1) Smartphones are killing P&S market. What is Canon's response: do the same thing as every year, i.e. issue new model P&S cameras. I would think that Canon should abandon this dying P&S market and concentrate on more advanced cameras.

2) There are practically no news in advanced DSLR area and market became saturated. Canon is still milking DSLR market by manufacturing the same products and customers do not have any options even if they want to upgrade their current camera into new one. e.g. I have Canon 7D and waiting for 7D II for long time. It's a real shame to milk the same dying cow for so many years. Canon has all required money for R&D but we see only limited inventions from its side. One invention (dual pixel technology) is really not ground braking.

3) Canon is losing and will loose significant market to the third party lens manufacturers such as Sigma and Canon. We see significantly improved quality in both these firms and quite significant increase in their lens sales. Of course, Canon is still a king in fixed focal length lenses (tele), but their price is enormous and not affordable to many consumers. From other side, its is really a shame for Canon not to upgrade the most popular lenses (e.g. 50 mm., which is produced for more than 20 years). Come on, Canon, you can really do better. If the same trend continues Canon will lose very significant lenses market to competitors.

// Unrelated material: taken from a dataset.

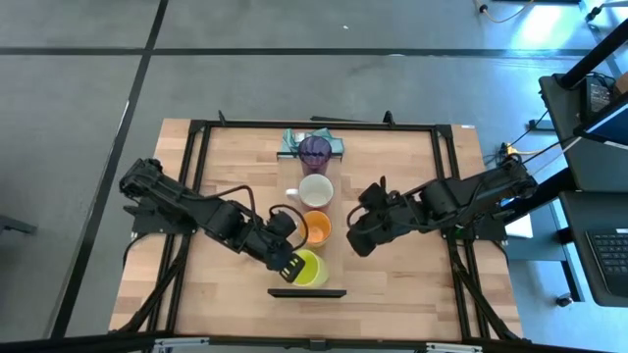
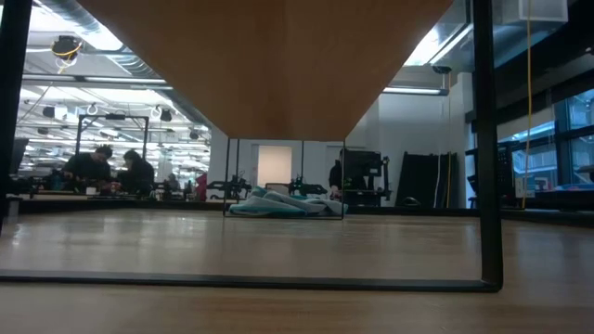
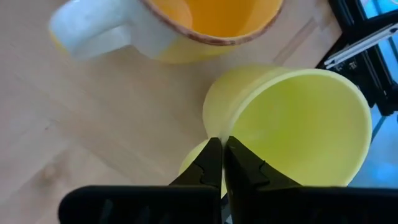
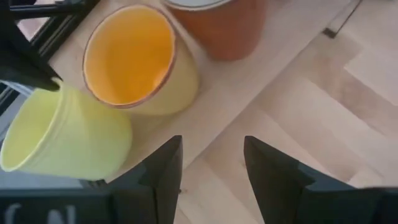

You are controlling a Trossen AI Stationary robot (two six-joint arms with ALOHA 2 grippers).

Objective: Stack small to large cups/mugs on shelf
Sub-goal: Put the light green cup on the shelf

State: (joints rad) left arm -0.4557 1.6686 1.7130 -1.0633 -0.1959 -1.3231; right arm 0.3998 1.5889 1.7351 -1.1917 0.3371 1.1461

4) Lack of innovations: when I look around I here when people talk about Tamron and Sigma lenses, Sony, Fuji, Olympus mirrorless cameras, Pentax medium format cameras, etc. Canon is currently leading company with biggest profits and very significant loyal customer base (loyalty is due to expensive lenses, which were bought some time ago). If you do not introduce new and expensive technology and still produce large quantities of goods, your R&D costs are recovered long time ago. Canon is really able to reduce prices for APS-C and full frame cameras but they are still milking the same old cow 

Also, I see other trends that many newspapers and mass media are laying off photographers o even suggesting to journalists to make pictures with iPhones. I see the trend that in the nearest future only serious hobbyists will buy DSLR cameras, however, number of such people is constantly decreasing.


----------



## RGomezPhotos (Apr 24, 2014)

*Re: Canon Profits Grow in 2014 on Equipment Sales & Reshuffling of Camera Business*

I agree with the general vibe here... Canon hasn't given a reason to buy their cameras. The only camera REALLY worth buying was the 1DX. The 5DMKIII was a marginal upgrade. Many people said if you owned a 5DMKII, you may not need the upgrade. Only Wedding photographers would really want upgrade their 5D's... The new Rebel and SL1 are cool. But that's it in the DSLR.

With the new Nikon D800S on the horizon and some of the Sony mirrorless cameras, Canon really needs to get their act together. Fuji mirrorless is quite amazing as well. All the news and cool and new news is coming from these guys. 

That Nikon D800S has me salivating....


----------



## jeffa4444 (Apr 24, 2014)

*Re: Canon Profits Grow in 2014 on Equipment Sales & Reshuffling of Camera Business*

Actually Mirrorless cameras have increased market share in Europe in 2014 (after slightly falling in 2013) cameras like the Olympus OM-D E-M1 & OM-D E-M10 are selling well and they have more new lenses, Fuji X-Series cameras are selling well but the same is not true of the Canon EOS-M with its limited lens inventory (unless you use an additional adaptor which is expensive). 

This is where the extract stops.